Recentemente, publicamos no JCO Global Oncology um artigo que propõe algo ainda pouco explorado de forma estruturada no país: uma agenda nacional para redesenhar a pesquisa clínica, conectando ciência, política pública e acesso real à inovação.
O ponto de partida é claro. O Brasil reúne condições únicas. Temos uma população diversa, um dos maiores sistemas públicos de saúde do mundo e centros de excelência reconhecidos internacionalmente. Ainda assim, participamos de apenas cerca de 2,2% dos ensaios clínicos multicêntricos globais.
Esse dado não é apenas estatístico. Ele revela um custo real para o país. Menos pesquisa significa menos acesso precoce a terapias inovadoras, menor atração de investimentos e menos desenvolvimento científico alinhado à nossa realidade.
É importante reforçar que a pesquisa clínica não é um tema restrito às universidades. Ela impacta diretamente o paciente. Países que ampliam sua participação em estudos oferecem mais oportunidades de tratamento, melhoram a qualidade do cuidado e reduzem desigualdades em saúde.
O nosso desafio, no entanto, é estrutural. O Brasil ainda enfrenta processos regulatórios complexos, baixa integração da pesquisa com o sistema público, escassez de profissionais especializados e desigualdades regionais importantes. Soma-se a isso a baixa participação da população, muitas vezes por falta de informação.
Nos últimos anos, demos um passo relevante com a aprovação da Lei nº 14.874/2024, que estabelece um novo marco regulatório para a pesquisa clínica. A lei traz avanços importantes, como maior previsibilidade e segurança jurídica. Mas é preciso ser direto: leis, por si só, não transformam realidades. A diferença estará na implementação.
Por isso, o artigo propõe um plano de ação organizado no tempo. No curto prazo, o foco deve ser regulamentar e operacionalizar a nova lei, reduzindo gargalos imediatos. No médio prazo, é essencial investir na formação de profissionais, ampliar a infraestrutura e fortalecer o uso de dados e tecnologia.
No longo prazo, o objetivo é integrar a pesquisa clínica ao planejamento do sistema de saúde e consolidar o Brasil como um polo global.
Esse movimento já começou e reflete um entendimento fundamental: nenhuma transformação dessa magnitude acontece de forma isolada. É preciso coordenação entre governo, pesquisadores, investidores e sociedade.

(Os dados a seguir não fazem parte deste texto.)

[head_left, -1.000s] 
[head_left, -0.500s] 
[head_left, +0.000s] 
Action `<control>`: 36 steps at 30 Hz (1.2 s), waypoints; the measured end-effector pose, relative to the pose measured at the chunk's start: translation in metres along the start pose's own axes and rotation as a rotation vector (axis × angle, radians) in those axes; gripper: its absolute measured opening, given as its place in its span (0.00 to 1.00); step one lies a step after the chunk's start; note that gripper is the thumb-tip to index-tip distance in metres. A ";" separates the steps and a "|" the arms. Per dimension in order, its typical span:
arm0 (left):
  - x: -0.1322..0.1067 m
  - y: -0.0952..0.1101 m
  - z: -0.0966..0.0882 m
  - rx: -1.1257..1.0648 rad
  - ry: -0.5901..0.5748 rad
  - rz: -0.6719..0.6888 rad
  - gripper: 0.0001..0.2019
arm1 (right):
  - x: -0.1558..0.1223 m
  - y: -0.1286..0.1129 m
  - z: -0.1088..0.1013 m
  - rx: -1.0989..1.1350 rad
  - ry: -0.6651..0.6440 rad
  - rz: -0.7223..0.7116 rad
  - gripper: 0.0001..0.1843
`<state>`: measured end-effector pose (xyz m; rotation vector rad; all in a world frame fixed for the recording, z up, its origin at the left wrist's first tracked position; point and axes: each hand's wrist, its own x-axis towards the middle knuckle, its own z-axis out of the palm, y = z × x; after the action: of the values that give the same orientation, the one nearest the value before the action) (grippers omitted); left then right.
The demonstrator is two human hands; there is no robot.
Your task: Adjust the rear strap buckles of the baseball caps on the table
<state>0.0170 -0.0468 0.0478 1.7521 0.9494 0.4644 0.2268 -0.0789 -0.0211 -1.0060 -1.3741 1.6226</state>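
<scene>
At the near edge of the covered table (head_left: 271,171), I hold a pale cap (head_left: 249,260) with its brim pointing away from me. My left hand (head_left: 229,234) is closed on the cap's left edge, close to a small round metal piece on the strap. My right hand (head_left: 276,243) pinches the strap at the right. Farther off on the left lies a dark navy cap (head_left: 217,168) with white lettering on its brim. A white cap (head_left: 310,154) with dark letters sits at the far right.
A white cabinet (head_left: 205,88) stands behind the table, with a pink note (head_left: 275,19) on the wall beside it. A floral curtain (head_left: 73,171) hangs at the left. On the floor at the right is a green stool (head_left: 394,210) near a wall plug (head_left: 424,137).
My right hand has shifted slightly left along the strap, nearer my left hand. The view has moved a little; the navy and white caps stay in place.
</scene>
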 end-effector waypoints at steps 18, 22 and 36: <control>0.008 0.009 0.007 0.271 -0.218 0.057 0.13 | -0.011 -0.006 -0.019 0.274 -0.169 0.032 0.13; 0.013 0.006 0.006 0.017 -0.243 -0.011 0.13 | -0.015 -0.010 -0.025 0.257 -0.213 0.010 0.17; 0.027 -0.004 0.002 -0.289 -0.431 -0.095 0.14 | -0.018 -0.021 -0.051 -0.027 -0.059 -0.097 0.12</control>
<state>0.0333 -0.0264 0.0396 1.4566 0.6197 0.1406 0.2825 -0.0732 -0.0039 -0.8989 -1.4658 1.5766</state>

Países que estruturam seus ecossistemas de pesquisa colhem ganhos econômicos, científicos e sociais. Para o Brasil, avançar nessa agenda significa aumentar competitividade, atrair investimentos e, sobretudo, reduzir o tempo entre a descoberta científica e o acesso do paciente à inovação.

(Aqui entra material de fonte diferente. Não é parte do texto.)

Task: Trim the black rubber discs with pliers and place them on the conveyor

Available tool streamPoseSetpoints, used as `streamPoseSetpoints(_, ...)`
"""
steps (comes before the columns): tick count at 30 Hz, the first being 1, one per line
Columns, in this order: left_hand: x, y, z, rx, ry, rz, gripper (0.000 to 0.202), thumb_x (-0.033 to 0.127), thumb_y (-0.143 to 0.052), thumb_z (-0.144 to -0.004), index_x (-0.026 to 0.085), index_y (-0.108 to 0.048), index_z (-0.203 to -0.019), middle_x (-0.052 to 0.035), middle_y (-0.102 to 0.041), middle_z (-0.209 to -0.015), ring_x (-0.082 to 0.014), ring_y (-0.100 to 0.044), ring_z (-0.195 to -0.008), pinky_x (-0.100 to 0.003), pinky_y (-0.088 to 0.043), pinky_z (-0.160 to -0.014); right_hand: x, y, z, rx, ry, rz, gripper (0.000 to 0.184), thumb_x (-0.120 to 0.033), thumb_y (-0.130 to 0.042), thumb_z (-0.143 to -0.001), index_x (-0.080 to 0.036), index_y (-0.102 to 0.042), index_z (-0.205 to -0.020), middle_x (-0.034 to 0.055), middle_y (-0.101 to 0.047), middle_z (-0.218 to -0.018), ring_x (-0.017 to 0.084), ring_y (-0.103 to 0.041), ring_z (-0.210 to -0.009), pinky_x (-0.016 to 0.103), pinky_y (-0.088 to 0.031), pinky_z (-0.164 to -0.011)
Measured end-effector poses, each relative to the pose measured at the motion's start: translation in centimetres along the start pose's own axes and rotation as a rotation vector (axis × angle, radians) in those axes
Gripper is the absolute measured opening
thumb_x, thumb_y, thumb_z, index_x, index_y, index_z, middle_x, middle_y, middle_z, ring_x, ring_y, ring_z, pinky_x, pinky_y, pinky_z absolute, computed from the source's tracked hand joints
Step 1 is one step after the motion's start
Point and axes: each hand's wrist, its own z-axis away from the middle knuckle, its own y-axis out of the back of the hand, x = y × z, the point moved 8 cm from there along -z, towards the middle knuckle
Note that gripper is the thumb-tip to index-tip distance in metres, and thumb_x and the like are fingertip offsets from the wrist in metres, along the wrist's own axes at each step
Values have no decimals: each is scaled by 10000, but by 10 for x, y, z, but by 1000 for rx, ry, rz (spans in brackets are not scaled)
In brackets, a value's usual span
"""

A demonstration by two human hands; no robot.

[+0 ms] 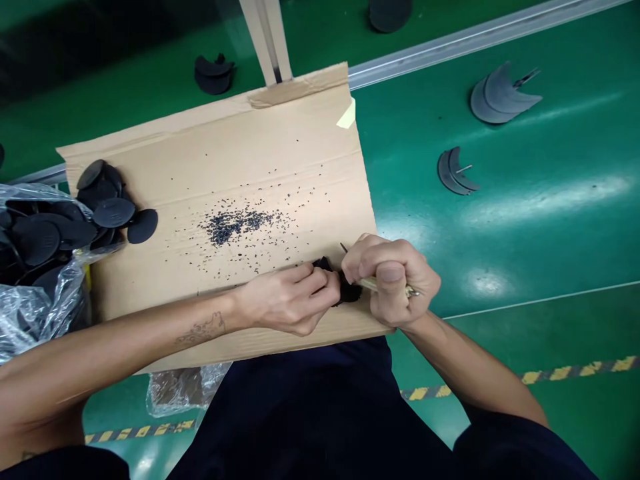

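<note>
My left hand (pixel 295 300) is closed on a small black part (pixel 351 291) above the cardboard's near right side. Its fingers cover much of the part, so its full shape is hidden. My right hand (pixel 400 277) is wrapped round a slim pale tool (pixel 369 283) with a metallic end, thumb pressed against it. The tool crosses toward the black part; whether they touch I cannot tell. A thin dark tip shows by the right knuckles. Beyond both hands, a scatter of tiny black pieces (pixel 235 225) lies on the cardboard sheet (pixel 310 153).
Black discs (pixel 114 212) are heaped at the cardboard's left edge, beside a clear plastic bag (pixel 55 300) full of more. Curved black parts (pixel 500 97) lie on the green floor (pixel 550 233) to the right. A metal rail (pixel 450 43) runs behind.
</note>
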Motion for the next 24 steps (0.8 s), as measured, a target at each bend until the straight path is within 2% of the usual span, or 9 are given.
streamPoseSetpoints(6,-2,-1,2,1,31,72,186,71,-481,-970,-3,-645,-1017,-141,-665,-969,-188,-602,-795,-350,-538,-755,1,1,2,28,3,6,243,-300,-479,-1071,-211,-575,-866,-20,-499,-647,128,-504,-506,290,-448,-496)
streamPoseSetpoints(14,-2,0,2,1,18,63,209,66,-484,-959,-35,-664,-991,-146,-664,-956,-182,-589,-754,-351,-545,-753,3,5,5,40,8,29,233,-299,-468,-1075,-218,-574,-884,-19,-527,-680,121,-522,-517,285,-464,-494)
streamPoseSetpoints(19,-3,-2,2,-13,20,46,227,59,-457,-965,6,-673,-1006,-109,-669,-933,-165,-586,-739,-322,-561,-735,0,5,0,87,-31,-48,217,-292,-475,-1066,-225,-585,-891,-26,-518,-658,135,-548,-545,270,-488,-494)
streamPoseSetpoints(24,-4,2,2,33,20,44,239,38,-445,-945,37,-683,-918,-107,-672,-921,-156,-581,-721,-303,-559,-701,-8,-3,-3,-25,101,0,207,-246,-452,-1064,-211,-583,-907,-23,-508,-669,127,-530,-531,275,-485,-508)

No centro dessa discussão está uma escolha estratégica. Podemos seguir subutilizando nosso potencial ou assumir o protagonismo que as nossas capacidades permitem.

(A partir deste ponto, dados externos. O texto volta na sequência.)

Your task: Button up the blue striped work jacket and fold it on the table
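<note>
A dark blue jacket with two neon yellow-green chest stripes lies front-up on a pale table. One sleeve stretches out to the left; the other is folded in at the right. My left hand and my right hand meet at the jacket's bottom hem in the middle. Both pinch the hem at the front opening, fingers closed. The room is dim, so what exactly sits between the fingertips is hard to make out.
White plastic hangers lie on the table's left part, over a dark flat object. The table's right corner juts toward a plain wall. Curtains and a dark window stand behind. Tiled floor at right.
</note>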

A pesquisa clínica é mais do que uma agenda científica. É um compromisso de desenvolvimento e de equidade. E, acima de tudo, é uma pauta sobre pessoas, para garantir que a inovação chegue mais rápido e de forma mais justa a quem precisa.
*Dr. Fernando Maluf é médico oncologista, cofundador do Instituto Vencer o Câncer e professor livre-docente da Faculdade de Medicina da Santa Casa de São Paulo.